Question: does this require vendor non-free code to work?
Can this be made to work with pure open source tools, or do I have to hunt down vendor-specific tools?
@znmeb In theory it should work with any OpenCL implementation. For example, the package does work with beignet (a completely open source OpenCL implementation which is unfortunately still vendor specific for Intel). Khronos simply maintains and defines the standard and it is usually implemented by hardware vendors like AMD and NVIDIA. Another possible open source implementation of interest is pocl but I haven't attempted that yet. Let me know if you make any attempt with any pure open source OpenCL platform.
I have Ubuntu 16.04 on a laptop with an integrated Intel GPU and a workstation with an AMD/ATI Bonaire XT Radeon HD 7790/8770 / R7 360 / R9 260/360 OEM. Should I try the pocl option?
@znmeb feel free to give pocl a try and let me know how it goes. Otherwise you can install beignet for the Intel gpu and the AMD APP SDK for the AMD gpu. I would love it if pocl would work for all hardware and operating systems.
I cloned the pocl repo - getting a few cmake errors and ran out of troubleshooting time for today. I'm sure it's something simple like missing "-dev" packages but I'm not a cmake user.

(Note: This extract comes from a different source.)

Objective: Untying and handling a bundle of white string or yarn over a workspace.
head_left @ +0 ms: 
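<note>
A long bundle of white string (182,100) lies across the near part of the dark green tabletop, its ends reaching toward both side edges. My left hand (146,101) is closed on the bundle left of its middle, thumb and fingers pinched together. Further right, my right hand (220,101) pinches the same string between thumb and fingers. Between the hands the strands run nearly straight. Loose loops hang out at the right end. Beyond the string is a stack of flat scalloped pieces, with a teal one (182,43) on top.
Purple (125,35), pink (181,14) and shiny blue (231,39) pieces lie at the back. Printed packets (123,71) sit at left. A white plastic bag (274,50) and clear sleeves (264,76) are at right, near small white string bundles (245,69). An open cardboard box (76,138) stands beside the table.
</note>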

@znmeb Apologies for the lack of response on this issue. I have just recently installed pocl on a Ubuntu 16.04 virutal machine. The develop version of gpuR now installs and appears to work properly. However, it still appears to be necessary to set the environmental variable OPENCL_LIB to point to where pocl is installed (default is /usr/local/lib). I think there is some way to have the ICD work better with pocl but I haven't quite figured that out yet.
If you can successfully install pocl, please verify the the 'develop' version installs and works properly for you.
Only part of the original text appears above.